* **What to work on**: Please work out how many lines below contain the word "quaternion", and reply with only that number.

***

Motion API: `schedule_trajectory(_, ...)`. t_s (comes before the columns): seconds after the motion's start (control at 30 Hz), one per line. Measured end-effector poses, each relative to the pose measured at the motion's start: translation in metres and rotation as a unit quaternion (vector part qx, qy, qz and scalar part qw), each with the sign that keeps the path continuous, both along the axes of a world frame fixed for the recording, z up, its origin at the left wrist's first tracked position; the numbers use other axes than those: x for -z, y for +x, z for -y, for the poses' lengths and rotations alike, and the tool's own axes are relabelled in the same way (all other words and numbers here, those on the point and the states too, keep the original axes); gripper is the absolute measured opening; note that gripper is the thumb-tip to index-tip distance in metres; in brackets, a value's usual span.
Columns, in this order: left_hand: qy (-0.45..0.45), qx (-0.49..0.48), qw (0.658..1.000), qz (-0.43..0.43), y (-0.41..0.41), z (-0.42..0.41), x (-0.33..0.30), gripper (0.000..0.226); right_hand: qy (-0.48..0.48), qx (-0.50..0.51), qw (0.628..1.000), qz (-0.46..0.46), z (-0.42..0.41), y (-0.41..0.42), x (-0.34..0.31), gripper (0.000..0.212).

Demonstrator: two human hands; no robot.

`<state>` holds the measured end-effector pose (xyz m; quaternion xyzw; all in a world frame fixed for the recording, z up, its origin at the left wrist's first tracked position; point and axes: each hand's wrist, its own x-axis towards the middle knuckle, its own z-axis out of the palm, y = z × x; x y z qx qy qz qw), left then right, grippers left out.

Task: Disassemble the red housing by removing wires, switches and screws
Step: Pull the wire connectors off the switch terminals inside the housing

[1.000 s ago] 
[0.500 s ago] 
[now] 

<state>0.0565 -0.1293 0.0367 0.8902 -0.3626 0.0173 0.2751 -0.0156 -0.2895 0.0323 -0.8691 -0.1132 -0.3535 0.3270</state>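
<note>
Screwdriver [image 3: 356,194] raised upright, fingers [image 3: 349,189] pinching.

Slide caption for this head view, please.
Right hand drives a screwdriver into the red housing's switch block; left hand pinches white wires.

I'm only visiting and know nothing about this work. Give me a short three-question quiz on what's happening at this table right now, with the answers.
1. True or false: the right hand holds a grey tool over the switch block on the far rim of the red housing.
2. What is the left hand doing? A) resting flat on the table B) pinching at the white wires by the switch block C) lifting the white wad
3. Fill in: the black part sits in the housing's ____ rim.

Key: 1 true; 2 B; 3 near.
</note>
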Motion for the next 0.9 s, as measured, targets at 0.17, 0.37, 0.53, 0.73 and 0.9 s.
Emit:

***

* **Answer to the problem**: 2